Consulting Fees and Expenses.

(a)  
Consulting Fees. In consideration of Consultant’s agreement to enter into and perform this Agreement and provide the covenants, agreements and releases provided hereunder, the Company shall pay Consultant a fixed monthly consulting fee, in advance each month (or pro-rated portion of such month) commencing on the first day following the Revocation Date, as that term is defined in Paragraph 14(f) below, and on the first business day of each month thereafter during the Term, in the amount of $12,500.00 per month, up to a maximum of $75,000 during the Term.

(b)  
Expenses. During the Term, the Company shall pay or promptly reimburse Consultant for all reasonable travel and other business expenses paid or incurred by Consultant in connection with the performance of Consultant’s duties (which expenses must be approved in advance in writing by the Company), upon presentation of expense statements, vouchers or other evidence of expenses. Consultant shall not incur expenses other than the routine expenses described above without the Company’s prior written consent.

3.  
Relationship of the Parties. Consultant shall be an independent contractor of the Company, and this Agreement shall not be construed to create any association, partnership, joint venture, employee or agency relationship between Consultant and the Company for any purpose. Consultant shall have no authority (and shall not hold himself out as having authority) to bind the Company and shall not make any agreements or representations on the Company's behalf without the Company's prior written consent. Without limiting the generality of the foregoing, Consultant will not be eligible under this Agreement to participate in any vacation, group medical or life insurance, disability, profit sharing or retirement benefits or any other fringe benefits or benefit plans offered by the Company to its employees, and the Company will not be responsible for withholding or paying any income, payroll, Social Security or other federal, state or local taxes, making any insurance contributions, including unemployment or disability, or obtaining worker's compensation insurance on Consultant’s behalf. Consultant shall be responsible for, and shall indemnify the Company against, all such taxes or contributions, including penalties and interest.

4.  
Release of Claims.

(a)  
Release.
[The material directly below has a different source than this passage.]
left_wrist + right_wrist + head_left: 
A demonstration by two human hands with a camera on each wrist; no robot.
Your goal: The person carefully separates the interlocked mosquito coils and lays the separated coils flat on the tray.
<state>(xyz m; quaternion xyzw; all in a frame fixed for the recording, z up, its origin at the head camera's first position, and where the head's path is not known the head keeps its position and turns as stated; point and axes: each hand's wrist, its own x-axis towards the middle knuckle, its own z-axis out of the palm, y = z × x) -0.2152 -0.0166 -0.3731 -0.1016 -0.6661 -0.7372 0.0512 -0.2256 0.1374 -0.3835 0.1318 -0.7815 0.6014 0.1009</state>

In consideration of and in exchange for the benefits provided to Consultant under this Agreement, including but not necessarily limited to the benefits set forth in Paragraph 2 of this Agreement, Consultant, of his own free will, voluntarily and unconditionally releases and forever discharges (the "Release") the Affiliated Entities, their respective directors, officers, employees, agents, stockholders, successors and assigns (both individually and in their official capacities with the Affiliated Entities) (the "First PacTrust Releasees") from, any and all past or present causes of action, suits, agreements or other claims which Consultant, his dependents, relatives, heirs, executors, administrators, successors and assigns has or may hereafter have from the beginning of time to the date hereof against the Company or the First PacTrust Releasees upon or by reason of any matter, cause or thing whatsoever, including, but not limited to, any matters arising out of his employment by the Affiliated Entities, and the cessation of said employment or any claim for compensation, and including, but not limited to, any alleged violation of the Civil Rights Acts of 1964 and 1991, the Equal Pay Act of 1963, the Age Discrimination in Employment Act of 1967, the Rehabilitation Act of 1973, the Employee Retirement Income Security Act of 1974, the Older Workers Benefit Protection Act of 1990, the Americans with Disabilities Act of 1990, the California Fair Employment and Housing Act, the California Family Rights Act, the California Worker Adjustment and Retraining Notification Act, and any other federal, state or local law, regulation or ordinance, or public policy, contractor tort law having any bearing whatsoever on the terms and conditions of employment or termination of employment. The Release shall not, however, constitute a waiver of any of Consultant's rights to compensation and benefits due under this Agreement.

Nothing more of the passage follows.